> _PROBLEM DETAILS_
For the word "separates", search the records and show each line in which it occurs.
----- ENTRIES SHOWN
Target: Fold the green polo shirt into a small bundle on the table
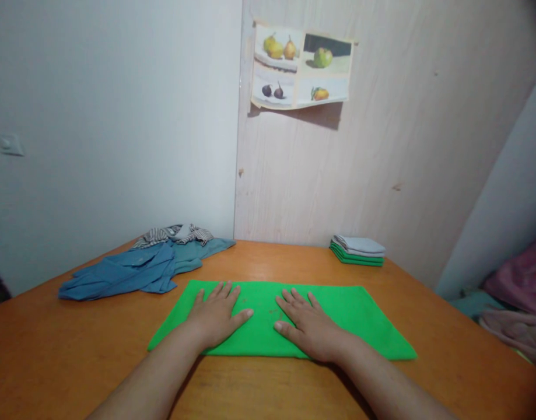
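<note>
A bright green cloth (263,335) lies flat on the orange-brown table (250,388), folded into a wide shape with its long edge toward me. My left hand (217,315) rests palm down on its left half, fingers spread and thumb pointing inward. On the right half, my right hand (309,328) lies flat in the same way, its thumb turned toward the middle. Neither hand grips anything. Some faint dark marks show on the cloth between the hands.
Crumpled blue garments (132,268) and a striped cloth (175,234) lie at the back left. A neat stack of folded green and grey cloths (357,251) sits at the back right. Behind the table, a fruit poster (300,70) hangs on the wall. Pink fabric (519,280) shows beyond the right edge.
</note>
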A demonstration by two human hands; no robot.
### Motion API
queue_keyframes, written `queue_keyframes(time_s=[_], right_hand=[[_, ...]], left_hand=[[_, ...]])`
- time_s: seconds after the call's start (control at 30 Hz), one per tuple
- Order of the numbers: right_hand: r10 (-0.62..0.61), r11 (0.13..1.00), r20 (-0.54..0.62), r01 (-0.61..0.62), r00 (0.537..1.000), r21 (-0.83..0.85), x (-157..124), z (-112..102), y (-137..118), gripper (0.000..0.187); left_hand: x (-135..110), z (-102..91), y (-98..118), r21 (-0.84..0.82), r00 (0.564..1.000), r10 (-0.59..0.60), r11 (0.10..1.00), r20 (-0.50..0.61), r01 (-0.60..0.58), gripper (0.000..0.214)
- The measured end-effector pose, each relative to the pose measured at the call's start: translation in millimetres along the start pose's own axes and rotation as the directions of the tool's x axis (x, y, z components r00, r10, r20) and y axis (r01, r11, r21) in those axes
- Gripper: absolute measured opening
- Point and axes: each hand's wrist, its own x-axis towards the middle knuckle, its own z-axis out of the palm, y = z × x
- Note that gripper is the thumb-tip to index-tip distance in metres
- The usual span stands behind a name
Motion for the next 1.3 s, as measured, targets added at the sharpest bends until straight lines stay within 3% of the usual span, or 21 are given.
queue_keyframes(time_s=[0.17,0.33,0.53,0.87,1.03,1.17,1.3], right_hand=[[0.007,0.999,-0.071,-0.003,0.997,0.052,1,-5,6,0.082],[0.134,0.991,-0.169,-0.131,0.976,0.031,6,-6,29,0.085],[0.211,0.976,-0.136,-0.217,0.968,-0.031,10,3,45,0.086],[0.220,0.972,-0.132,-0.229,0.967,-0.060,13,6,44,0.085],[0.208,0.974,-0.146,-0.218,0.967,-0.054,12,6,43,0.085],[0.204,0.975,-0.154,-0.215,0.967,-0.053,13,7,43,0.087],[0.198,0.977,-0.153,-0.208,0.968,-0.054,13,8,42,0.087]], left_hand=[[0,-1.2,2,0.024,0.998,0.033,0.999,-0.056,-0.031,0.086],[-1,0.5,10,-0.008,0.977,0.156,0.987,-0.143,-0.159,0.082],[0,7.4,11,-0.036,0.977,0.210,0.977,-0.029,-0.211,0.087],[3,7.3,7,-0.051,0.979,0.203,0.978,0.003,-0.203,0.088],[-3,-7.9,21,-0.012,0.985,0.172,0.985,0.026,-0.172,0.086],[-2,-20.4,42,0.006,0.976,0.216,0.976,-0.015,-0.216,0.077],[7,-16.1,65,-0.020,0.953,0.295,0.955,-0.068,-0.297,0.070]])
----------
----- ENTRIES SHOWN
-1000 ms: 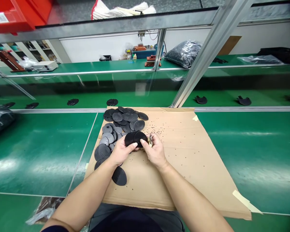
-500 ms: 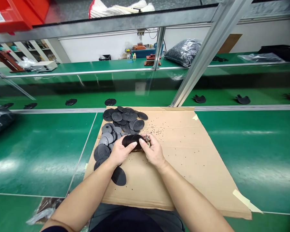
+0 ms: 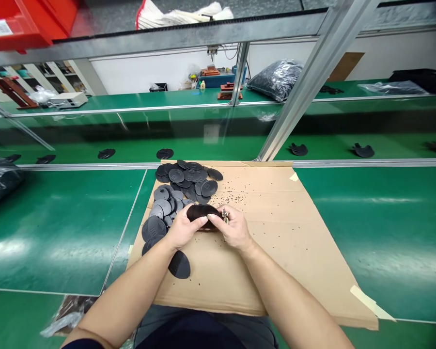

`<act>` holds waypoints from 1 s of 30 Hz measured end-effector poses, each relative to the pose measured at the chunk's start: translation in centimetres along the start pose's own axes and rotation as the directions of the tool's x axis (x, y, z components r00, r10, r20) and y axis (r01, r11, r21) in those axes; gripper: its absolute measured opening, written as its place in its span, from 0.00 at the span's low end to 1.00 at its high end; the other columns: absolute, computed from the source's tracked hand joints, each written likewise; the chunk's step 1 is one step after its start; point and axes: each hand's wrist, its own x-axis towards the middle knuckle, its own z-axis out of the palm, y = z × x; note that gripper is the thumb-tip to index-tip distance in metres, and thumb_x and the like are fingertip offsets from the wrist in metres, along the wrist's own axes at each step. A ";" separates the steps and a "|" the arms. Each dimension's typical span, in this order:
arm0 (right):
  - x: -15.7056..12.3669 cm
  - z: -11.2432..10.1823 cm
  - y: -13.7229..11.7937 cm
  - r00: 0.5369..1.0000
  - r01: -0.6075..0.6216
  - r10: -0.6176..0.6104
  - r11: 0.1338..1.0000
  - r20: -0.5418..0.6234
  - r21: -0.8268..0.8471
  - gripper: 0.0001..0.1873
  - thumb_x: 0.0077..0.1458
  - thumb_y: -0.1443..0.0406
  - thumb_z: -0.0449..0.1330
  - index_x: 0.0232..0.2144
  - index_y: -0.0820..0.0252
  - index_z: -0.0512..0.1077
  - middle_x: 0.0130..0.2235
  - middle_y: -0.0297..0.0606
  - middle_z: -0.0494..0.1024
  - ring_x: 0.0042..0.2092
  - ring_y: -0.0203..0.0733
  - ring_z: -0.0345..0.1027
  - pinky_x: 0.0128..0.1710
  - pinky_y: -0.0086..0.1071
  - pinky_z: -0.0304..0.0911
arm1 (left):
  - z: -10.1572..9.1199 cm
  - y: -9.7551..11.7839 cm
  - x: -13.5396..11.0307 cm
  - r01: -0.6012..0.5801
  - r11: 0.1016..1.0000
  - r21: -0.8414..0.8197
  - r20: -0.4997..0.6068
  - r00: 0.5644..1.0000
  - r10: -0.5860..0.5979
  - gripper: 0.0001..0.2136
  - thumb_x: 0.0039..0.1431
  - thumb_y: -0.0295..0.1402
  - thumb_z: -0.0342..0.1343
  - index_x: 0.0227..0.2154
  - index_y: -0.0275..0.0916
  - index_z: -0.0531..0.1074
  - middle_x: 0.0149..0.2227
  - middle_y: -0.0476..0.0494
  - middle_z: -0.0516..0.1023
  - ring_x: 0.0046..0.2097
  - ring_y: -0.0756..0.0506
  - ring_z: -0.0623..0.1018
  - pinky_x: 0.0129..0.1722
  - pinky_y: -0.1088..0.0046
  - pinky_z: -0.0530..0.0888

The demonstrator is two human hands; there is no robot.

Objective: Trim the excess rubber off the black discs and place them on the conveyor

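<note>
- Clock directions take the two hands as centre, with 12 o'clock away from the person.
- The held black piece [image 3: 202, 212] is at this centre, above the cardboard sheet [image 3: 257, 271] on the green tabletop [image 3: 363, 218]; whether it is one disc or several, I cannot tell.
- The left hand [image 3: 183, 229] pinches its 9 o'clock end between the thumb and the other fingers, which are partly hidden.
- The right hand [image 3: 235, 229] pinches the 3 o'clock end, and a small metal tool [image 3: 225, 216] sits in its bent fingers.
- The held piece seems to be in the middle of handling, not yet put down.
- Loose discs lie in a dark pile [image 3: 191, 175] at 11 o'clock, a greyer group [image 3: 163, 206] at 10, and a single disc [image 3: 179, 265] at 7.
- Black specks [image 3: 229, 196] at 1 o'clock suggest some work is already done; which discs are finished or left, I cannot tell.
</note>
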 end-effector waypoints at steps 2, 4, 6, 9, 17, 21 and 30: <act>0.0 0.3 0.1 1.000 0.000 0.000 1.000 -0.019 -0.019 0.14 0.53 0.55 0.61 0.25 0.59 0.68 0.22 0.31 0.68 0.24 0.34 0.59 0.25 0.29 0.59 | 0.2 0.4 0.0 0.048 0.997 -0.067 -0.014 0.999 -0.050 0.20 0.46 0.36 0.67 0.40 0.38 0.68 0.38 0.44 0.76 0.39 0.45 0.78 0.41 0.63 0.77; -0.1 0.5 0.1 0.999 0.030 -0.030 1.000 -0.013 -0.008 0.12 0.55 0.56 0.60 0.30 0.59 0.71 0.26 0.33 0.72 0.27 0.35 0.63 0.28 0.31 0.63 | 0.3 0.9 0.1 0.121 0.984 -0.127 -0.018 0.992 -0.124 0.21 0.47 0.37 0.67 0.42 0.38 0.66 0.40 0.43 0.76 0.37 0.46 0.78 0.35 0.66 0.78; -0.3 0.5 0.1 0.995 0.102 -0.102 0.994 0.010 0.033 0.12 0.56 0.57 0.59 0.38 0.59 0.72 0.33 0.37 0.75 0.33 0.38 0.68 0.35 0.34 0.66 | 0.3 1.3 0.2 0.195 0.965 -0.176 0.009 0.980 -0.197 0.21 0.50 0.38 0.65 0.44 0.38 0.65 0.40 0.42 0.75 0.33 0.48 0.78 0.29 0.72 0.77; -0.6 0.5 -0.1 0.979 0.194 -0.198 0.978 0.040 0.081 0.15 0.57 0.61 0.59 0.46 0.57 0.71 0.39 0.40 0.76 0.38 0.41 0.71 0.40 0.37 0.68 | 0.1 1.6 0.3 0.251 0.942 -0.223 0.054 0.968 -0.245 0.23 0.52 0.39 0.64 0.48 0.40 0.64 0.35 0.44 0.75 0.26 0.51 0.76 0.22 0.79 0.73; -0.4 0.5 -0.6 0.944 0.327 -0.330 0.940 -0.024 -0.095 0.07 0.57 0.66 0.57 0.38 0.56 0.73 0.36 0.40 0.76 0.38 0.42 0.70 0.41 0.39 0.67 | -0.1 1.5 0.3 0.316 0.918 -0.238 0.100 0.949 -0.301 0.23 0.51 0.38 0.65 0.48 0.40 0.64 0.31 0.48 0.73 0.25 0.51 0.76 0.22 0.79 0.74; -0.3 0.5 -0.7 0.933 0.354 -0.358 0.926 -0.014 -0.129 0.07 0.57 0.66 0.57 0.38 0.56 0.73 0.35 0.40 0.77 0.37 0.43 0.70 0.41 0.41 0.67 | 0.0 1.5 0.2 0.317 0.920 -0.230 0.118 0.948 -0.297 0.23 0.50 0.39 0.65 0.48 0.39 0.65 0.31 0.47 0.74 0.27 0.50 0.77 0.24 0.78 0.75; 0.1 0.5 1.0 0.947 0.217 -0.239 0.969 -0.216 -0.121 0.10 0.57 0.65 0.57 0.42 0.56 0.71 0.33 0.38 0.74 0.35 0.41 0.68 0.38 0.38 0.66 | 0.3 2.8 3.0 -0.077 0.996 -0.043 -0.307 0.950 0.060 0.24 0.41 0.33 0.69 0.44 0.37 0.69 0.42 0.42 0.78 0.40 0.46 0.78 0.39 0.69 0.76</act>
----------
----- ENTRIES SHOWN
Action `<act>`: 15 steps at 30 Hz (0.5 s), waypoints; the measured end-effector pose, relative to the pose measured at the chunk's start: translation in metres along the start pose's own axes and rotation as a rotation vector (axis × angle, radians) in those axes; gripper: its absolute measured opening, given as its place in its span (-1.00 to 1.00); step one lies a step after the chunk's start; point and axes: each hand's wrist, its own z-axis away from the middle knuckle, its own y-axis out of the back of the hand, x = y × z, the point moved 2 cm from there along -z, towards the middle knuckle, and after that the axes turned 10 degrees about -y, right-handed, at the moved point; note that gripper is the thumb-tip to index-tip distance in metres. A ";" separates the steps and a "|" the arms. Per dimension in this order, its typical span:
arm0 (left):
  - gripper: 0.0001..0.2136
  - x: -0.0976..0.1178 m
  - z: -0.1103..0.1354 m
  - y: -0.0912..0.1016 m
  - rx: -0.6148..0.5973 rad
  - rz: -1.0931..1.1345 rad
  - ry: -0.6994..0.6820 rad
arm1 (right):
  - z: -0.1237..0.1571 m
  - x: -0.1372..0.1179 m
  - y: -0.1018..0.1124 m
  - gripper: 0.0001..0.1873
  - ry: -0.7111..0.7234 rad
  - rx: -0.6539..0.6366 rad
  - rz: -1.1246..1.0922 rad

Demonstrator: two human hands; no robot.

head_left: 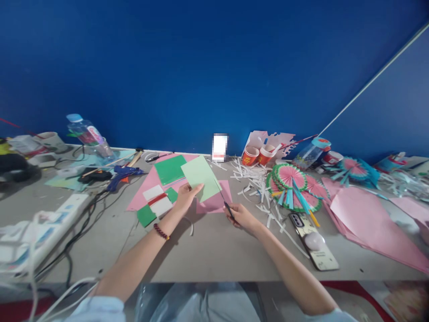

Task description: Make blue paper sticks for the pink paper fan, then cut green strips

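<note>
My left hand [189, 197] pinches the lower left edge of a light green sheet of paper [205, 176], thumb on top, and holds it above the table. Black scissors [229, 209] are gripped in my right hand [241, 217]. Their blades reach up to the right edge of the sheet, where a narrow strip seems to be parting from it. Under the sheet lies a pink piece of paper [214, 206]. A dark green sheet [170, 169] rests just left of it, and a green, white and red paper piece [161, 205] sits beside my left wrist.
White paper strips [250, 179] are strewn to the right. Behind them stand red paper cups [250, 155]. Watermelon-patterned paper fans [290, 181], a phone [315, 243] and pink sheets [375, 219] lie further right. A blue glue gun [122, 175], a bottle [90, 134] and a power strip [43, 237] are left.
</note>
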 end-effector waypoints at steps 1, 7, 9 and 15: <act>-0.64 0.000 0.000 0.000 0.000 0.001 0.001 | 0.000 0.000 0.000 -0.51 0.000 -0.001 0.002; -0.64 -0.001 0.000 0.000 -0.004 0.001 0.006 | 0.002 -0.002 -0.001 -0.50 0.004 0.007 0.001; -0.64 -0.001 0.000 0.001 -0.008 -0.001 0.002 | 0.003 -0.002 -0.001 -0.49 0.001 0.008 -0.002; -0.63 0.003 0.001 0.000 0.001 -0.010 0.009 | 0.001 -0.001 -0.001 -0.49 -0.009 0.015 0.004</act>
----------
> _ANSWER SPACE_
`<act>` holds waypoints from 1 s of 30 Hz measured end-effector poses, each relative to the pose measured at the chunk's start: translation in centimetres along the start pose's own axes and rotation as the directions of the tool's x axis (x, y, z components r00, r10, r20) and y axis (r01, r11, r21) in those axes; gripper: its absolute measured opening, written as its place in its span, from 0.00 at the span's low end to 1.00 at its high end; the other columns: absolute, computed from the source's tracked hand joints, each written likewise; the chunk's step 1 is one step after its start; point and axes: each hand's wrist, its own x-axis towards the middle knuckle, its own z-axis out of the palm, y = z × x; note that gripper is the thumb-tip to index-tip distance in metres, and thumb_x and the like are fingertip offsets from the wrist in metres, along the wrist's own axes at each step. A ";" separates the steps and a "|" the arms. Each dimension's typical span, in this order:
Action `<act>`: 15 steps at 30 Hz (0.5 s), waypoints; the measured end-effector pose, relative to the pose measured at the chunk's start: translation in metres along the start pose's own axes and rotation as a rotation vector (axis × angle, radians) in those axes; gripper: its absolute measured opening, given as its place in its span (-1.00 to 1.00); step one lies a step after the chunk's start; point and axes: each hand's wrist, its own z-axis away from the middle knuckle, its own y-axis out of the back of the hand, x = y × z, the point moved 2 cm from there along -z, towards the middle knuckle, and after that the axes turned 10 degrees about -y, right-handed, at the moved point; note that gripper is the thumb-tip to index-tip distance in metres. A ";" separates the steps and a "|" the arms. Per dimension in this order, its typical span:

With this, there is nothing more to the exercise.